Cohere, a large language model (LLM) provider, has launched North, a low-code platform designed to enable enterprises to build and deploy AI agents across various business functions. This move positions North as a competitor to Microsoft's autonomous agents, Google's Vertex AI agents, and Salesforce's Agentforce.
The North platform, currently available as part of an early access program, allows enterprises to create agents that can find relevant information across global knowledge repositories in multiple languages, conduct research and analysis, and perform complex tasks spanning various lines of business. According to Cohere, these agents can be used for core business functions like HR, finance, customer support, and IT, enabling teams to execute faster and achieve more.
The tech stack behind North is built around Cohere's proprietary multimodal AI search and discovery framework, Compass. Compass combines retrieval models, document parsing abilities, and a managed index to support the creation of AI agents. The document parsing ability is particularly noteworthy, as it can pre-process documents and support various formats, including PDF, PPT, DOCX, and XLSX.
The ability to support different formats is crucial, according to Aidan Gomez, CEO and co-founder of Cohere, as extracting information from fragmented data is essential for any AI system. The managed index inside Compass works like a managed service, improving performance and reducing latency.
Security is also a key aspect of North, with a system that can integrate an enterprise's identity and access management rules. This feature is particularly important for regulated industries, where companies cannot risk leaking sensitive data. The Royal Bank of Canada is already an early customer of North, co-developing a North for Banking offering with Cohere.

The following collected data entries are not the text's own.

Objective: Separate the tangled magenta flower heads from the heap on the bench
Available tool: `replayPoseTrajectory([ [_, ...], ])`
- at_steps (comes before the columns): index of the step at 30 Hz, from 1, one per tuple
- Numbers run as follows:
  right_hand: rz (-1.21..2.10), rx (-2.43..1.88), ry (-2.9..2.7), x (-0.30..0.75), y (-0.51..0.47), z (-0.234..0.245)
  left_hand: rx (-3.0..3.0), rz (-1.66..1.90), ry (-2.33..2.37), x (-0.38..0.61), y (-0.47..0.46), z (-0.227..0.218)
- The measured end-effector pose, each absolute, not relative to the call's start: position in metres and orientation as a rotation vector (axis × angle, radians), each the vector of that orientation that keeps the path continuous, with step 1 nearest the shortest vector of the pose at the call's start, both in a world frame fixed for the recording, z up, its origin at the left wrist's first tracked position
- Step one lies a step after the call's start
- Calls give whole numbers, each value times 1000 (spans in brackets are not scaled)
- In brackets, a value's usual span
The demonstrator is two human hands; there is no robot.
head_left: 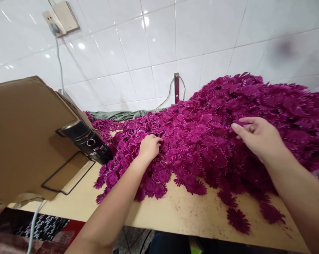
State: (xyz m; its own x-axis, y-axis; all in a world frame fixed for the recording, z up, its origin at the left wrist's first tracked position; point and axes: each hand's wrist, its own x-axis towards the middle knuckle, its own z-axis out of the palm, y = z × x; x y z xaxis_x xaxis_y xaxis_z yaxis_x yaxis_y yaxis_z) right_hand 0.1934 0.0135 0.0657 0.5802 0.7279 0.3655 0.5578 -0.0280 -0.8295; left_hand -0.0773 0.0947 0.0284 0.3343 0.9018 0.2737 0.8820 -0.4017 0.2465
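A large heap of magenta fabric flower heads (228, 116) covers most of the wooden table (180, 211) and rises toward the right against the wall. My left hand (149, 146) rests knuckles-up on the left part of the heap, fingers curled down into the flowers; what they hold is hidden. My right hand (257, 135) hovers over the middle of the heap, thumb and fingers brought together in a pinch, with nothing clearly visible between them.
A black heat gun (86, 141) sits on a wire stand (66, 173) at the left, beside a large cardboard sheet (21, 137). A white tiled wall (159, 46) backs the table, with a socket (60, 17) and cord. Green cloth (117, 114) lies at the back.
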Motion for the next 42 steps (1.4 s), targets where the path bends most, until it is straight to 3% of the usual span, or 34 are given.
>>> replayPoseTrajectory([
  [3, 34, -1904, -1259, 196, 11, 69, 2594, 501, 1695, -76, 104, 16],
  [7, -102, -1799, -1428, 187, 0, 69, 2606, 518, 1727, -70, 112, 18],
  [15, 62, -1583, -1603, 164, -13, 71, 2339, 765, 1835, -88, 135, 61],
  [19, 295, -1554, -1625, 143, -16, 77, 2226, 891, 1796, -92, 133, 72],
  [22, 705, -1501, -1532, 127, -18, 76, 2234, 1030, 1674, -81, 102, 68],
  [25, 1205, -1416, -1299, 110, -18, 68, 2366, 1229, 1131, -62, 54, 54],
  [27, 1365, -1374, -1198, 102, -16, 62, 2469, 1310, 913, -50, 26, 45],
  [31, 1264, -1251, -1294, 100, -13, 51, 2489, 1359, 810, -38, -3, 35],
  [38, 922, -1349, -1503, 104, -20, 44, 2005, 1353, 1057, -31, -22, 23],
  [42, 711, -1443, -1571, 100, -28, 36, 1754, 1115, 1066, -26, -22, 17],
])
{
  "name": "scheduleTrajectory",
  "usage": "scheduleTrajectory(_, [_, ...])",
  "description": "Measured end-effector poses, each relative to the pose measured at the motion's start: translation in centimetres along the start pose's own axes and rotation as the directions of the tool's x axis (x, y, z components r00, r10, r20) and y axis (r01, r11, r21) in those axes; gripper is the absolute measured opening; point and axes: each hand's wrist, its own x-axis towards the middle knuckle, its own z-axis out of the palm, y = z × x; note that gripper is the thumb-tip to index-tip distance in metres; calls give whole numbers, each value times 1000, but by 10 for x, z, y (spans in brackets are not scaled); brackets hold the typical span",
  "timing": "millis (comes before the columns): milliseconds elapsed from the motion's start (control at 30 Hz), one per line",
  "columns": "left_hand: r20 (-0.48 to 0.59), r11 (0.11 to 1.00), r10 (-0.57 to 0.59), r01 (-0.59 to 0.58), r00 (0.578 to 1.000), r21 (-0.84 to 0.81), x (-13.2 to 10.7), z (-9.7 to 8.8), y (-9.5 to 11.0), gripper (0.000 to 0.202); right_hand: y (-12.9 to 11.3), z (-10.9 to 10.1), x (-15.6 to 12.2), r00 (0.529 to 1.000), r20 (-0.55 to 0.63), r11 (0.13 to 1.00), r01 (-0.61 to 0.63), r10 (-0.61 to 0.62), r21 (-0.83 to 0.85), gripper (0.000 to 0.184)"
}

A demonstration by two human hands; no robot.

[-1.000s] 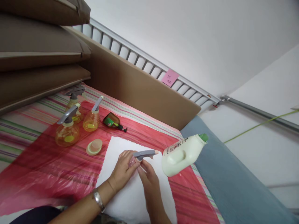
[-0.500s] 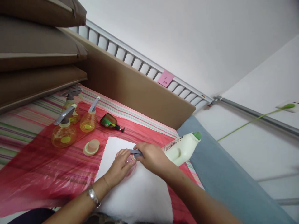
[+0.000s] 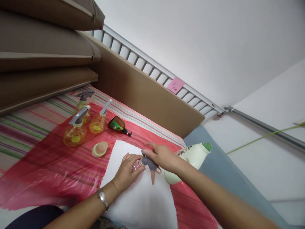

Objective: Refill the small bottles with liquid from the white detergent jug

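A small pink transparent spray bottle (image 3: 137, 165) with a grey trigger head (image 3: 150, 163) is between my hands, above a white cloth (image 3: 140, 200). My left hand (image 3: 130, 167) is closed around the bottle's body below the neck. My right hand (image 3: 162, 156) grips the trigger head loosely from above, one finger stretched out past it. The nozzle and trigger point towards the lower right. Much of the bottle is hidden by my left hand. Close behind my right hand stands a large pale green jug (image 3: 194, 157) with a green cap.
To the left stand several yellow spray bottles (image 3: 75, 135). Near them are a round pale lid-like piece (image 3: 99, 149) and a brown pump bottle (image 3: 116, 124) lying down, all on red sheeting (image 3: 78, 165). Brown cushions (image 3: 47, 54) are stacked at upper left; a board (image 3: 143, 89) runs behind.
The trigger head has turned, so its nozzle and trigger now show towards the lower right. My right hand has shifted its hold on it. The whole view has moved slightly.
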Motion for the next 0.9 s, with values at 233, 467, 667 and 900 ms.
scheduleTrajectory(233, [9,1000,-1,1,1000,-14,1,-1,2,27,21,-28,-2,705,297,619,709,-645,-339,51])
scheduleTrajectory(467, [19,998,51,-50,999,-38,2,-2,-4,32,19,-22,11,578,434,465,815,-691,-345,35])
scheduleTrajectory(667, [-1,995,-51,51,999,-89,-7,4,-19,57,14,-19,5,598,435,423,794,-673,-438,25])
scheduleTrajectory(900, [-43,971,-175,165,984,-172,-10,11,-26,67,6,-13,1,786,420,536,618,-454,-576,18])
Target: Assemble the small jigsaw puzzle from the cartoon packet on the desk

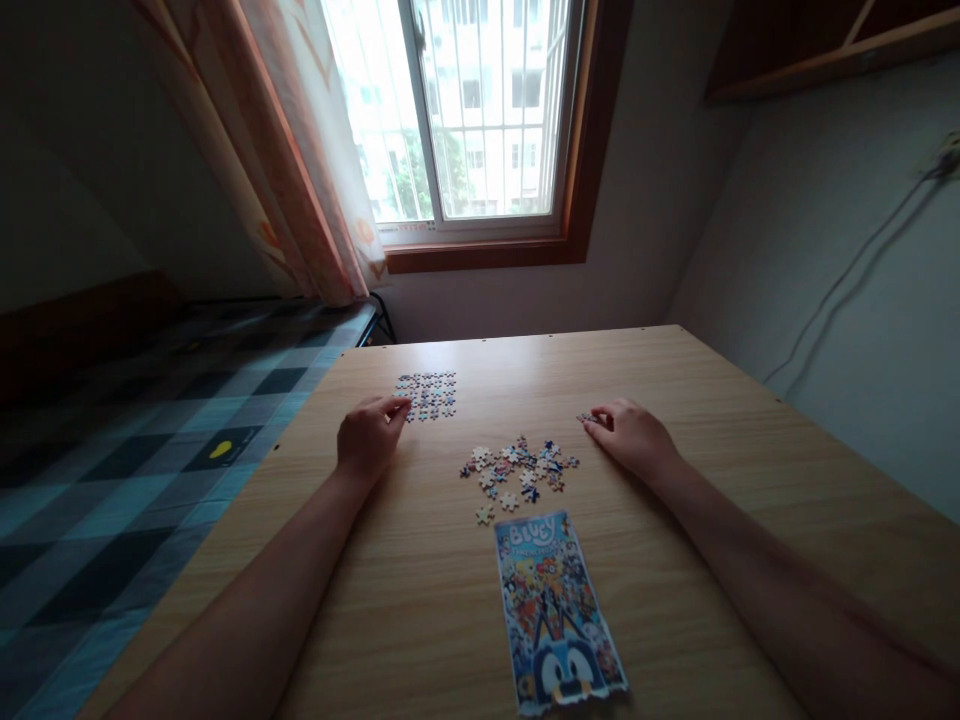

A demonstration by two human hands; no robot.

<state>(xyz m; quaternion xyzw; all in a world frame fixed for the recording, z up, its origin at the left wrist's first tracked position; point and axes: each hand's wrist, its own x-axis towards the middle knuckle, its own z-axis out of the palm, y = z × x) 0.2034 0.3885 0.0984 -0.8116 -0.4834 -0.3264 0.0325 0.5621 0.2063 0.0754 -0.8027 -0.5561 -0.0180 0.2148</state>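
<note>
My left hand (370,432) is closed in a pinch on a jigsaw puzzle piece (407,401), mostly hidden by the fingertips, at the near left edge of the spaced rows of puzzle pieces (431,385). On the right, my right hand (634,435) has thumb and fingers closed on a small puzzle piece (586,418) low over the table. Between the hands and closer to me lies a loose pile of puzzle pieces (525,465), some pale side up and some coloured. Below that pile a printed Bluey picture sheet (556,610) lies flat, its near edge torn.
Everything rests on a light wooden table (720,560). A bed with a checked cover (112,470) adjoins its left side. Beyond the far edge are a barred window (487,120) and a curtain (262,140). A cable (847,270) hangs along the right wall.
</note>
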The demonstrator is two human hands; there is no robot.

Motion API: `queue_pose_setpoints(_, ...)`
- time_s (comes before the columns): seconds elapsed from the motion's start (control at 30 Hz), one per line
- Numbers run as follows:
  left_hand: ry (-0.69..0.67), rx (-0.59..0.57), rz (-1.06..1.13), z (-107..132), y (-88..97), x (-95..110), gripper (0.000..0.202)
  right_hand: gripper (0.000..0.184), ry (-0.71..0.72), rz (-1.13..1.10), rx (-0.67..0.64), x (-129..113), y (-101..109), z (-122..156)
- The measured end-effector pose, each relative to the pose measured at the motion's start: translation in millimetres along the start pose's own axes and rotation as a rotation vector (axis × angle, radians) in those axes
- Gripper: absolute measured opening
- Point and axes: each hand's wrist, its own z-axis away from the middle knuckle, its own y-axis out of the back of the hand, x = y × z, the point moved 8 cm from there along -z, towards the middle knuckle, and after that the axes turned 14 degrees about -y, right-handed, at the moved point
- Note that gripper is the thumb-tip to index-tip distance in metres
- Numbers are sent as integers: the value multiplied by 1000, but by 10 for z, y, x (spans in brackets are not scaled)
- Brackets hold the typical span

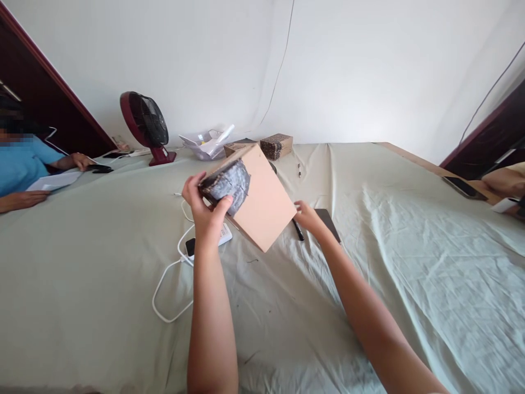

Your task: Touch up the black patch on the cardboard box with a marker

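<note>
A pale green cloth with lots of wrinkles covers the table, and a white wall stands behind it. Think of the held box as the middle of a clock. A red and black fan is at 10 o'clock. A person in blue sits at 9 o'clock with some paper. A phone lies at 3 o'clock.

The box is tipped over the cloth, in front of the wearer. Its long way seems to run from 11 to 5 o'clock. The end with the gray patch points to 9, one corner points to 4, and another points to 6.

The hands are apart. The left hand is clamped on the patched end, thumb on the patch. The right hand is at the 4 o'clock corner; it is hard to tell if it touches. A black pen is just beside it.

A clear bag at 11 has something yellow in it. A back box at 1 looks shut, so its inside is hidden.
</note>
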Motion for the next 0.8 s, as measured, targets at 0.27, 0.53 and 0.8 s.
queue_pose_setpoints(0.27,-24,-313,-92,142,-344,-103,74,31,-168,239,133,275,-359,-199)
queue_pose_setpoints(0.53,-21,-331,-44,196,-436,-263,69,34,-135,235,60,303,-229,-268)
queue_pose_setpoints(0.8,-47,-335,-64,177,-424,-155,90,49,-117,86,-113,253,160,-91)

Cohere is positioning North as a solution to the growing concern among developers about the ease of building and deploying AI agents. A survey by IBM involving over 1,000 enterprises revealed that 31% of developers are concerned about the trustworthiness of AI agents, while 23% and 22% are concerned about cybersecurity threats and agents losing visibility into systems, respectively.
North is not the only platform focusing on ease of use. Salesforce recently unveiled Agentforce 2.0, an updated low-code agentic platform with an improved reasoning engine and new agentic skills. Microsoft has also upgraded Copilot Studio, its agent-building platform, to allow enterprises to connect agents to third-party applications.
Despite the competition, Cohere claims that North can be integrated "seamlessly" into any existing workflow out-of-the-box. According to Gomez, AI agents created with North can quickly and easily connect to the workplace tools and applications that employees regularly use. However, the exact integration process remains unclear.
As the AI agent market continues to evolve, it will be interesting to see how North and its competitors fare. One thing is certain – the demand for low-code, easy-to-use AI agent platforms is growing, and Cohere's North is well-positioned to capitalize on this trend.